Somewhere on the site is a parking garage. This, together with the compost tanks, would generate energy via a process that unfortunately isn't elaborated in the project statement nor in the images we have on hand. We suspect the “oven tower” plays a role. Something to do with (carbon monoxide) convection perhaps?

Connecting its “semi-independent levels” of leisure and production are walkways and bridges for vehicles and pedestrians.

Gastronomic Garden


Of the four projects, this is the least site-specific and therefore hardest to determine how well it fits into the city or if its contextual engagement is, per the studio brief, primarily urban. Is it in London or could we even be in the countryside? One has to give it a generous benefit of a doubt to accept that it wasn't arbitrarily plopped into place.

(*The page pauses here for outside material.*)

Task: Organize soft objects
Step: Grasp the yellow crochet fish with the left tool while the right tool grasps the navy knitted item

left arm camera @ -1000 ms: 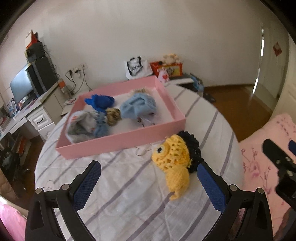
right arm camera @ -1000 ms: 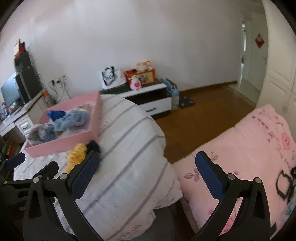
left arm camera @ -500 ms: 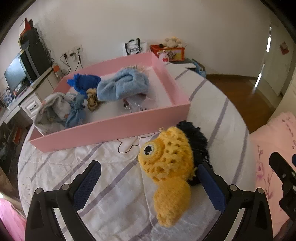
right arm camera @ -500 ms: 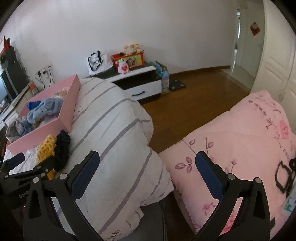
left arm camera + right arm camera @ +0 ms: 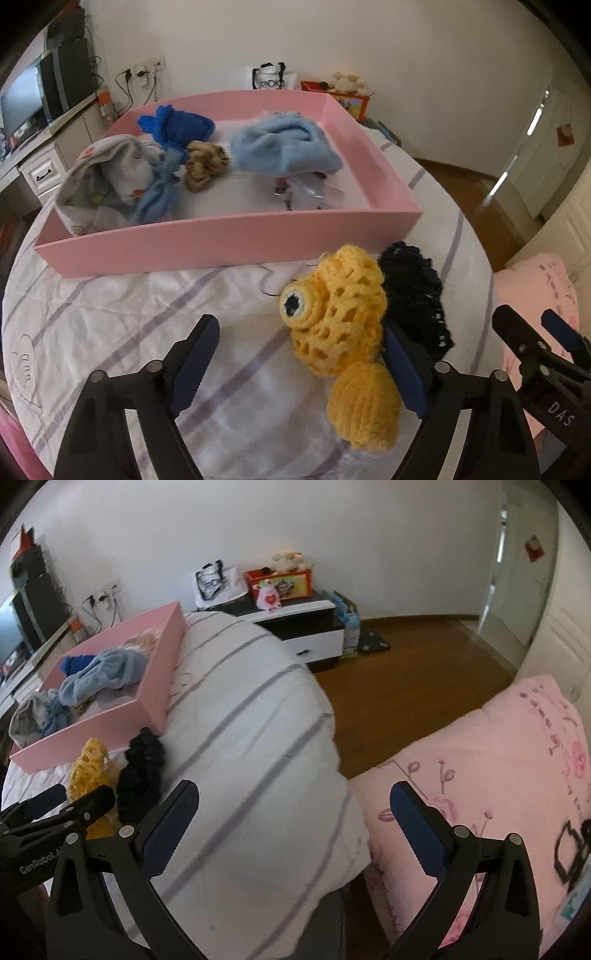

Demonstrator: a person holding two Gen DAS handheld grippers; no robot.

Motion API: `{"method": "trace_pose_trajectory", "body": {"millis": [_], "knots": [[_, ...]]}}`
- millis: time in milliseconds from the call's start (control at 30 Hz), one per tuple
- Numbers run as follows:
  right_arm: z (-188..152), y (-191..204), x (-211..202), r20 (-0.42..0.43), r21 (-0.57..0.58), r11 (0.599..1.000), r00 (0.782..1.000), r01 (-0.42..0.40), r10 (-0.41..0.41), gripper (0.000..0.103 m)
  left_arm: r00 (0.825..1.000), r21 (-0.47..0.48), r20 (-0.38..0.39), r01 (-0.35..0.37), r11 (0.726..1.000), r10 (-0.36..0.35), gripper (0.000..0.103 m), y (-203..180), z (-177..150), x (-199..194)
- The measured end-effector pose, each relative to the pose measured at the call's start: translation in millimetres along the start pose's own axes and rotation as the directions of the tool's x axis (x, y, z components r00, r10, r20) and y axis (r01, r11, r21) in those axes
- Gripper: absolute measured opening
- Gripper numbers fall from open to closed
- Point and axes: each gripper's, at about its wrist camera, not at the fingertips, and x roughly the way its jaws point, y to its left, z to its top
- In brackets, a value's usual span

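Before the pink tray (image 5: 229, 240), yellow toy (image 5: 340, 325) between open left gripper (image 5: 299, 365).

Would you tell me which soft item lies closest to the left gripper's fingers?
The yellow crochet toy, lying outside the pink tray between the open left gripper fingers; the black one sits behind.

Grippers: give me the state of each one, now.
Left gripper: open, around the yellow crochet toy, not clamped.
Right gripper: open, holding nothing.
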Motion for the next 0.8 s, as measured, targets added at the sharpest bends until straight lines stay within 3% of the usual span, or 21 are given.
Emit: {"method": "trace_pose_trajectory", "body": {"millis": [167,300,500,633,733,800], "knots": [[2.2,30.6,7.8,-0.016,-0.071,0.997,1.000,-0.023,0.022,0.103,1.000,-0.007,0.015,-0.021,1.000,0.021,0.084,20.1,-3.8,-2.2],[3.9,55.5,15.4,-0.036,-0.124,0.992,0.999,-0.038,0.034,0.103,0.994,-0.022,0.056,-0.091,0.996,0.092,0.084,35.3,-8.2,-6.6],[6.9,84.1,29.9,-0.060,-0.172,0.983,0.996,-0.070,0.061,0.103,0.998,-0.060,0.035,-0.043,0.997,0.045,0.083,60.5,-14.1,-3.5],[7.6,86.8,43.2,-0.090,-0.165,0.984,0.994,-0.073,0.059,0.103,0.999,-0.036,0.038,-0.019,0.999,0.020,0.082,61.8,-16.8,-3.3],[6.5,91.9,51.8,-0.096,-0.176,0.982,0.994,-0.070,0.054,0.103,0.999,-0.020,0.052,-0.012,1.000,0.013,0.071,57.5,-20.2,-5.8],[4.7,95.0,52.2,-0.079,-0.200,0.978,0.996,-0.057,0.042,0.101,0.999,-0.023,0.050,0.023,0.999,-0.022,0.052,53.3,-21.1,-6.3]]}}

In any case, to our own delight, this vagueness allowed us to easily recast the project as a proposal to adaptively reuse some of the complexly braided highway intersections in the U.S., many of which twist and turn in the middle of the city. By some implausible circumstances, perhaps now made at least imaginable with the financial crisis and, despite the current respite, the still looming post-oil era, patterns of habitation and mobility have rendered them obsolete. Empty of cars, they can now be colonized by eager gardeners who have been on waiting lists for allotments for years. In the middle of each cloverleaf would be waste recycling towers and “meditation” domes. Instead of ribbons of concrete, you have ribbons of vegetables.

Or: let the cars stay. But envelop the elevated roads in sound-dampening tube, as seen in the image above or at OMA's McCormick Tribune Campus Center at IIT. Inside, motorists will be bathed in extraterrestrial neon, deprived of photogenic skylines and waterfront vistas. Outside, you have horticultural Möbius strips and knotted access ramps coiling around this smog-filled airborne tunnel, tight like a noose, then extending out to colonize adjacent negative spaces.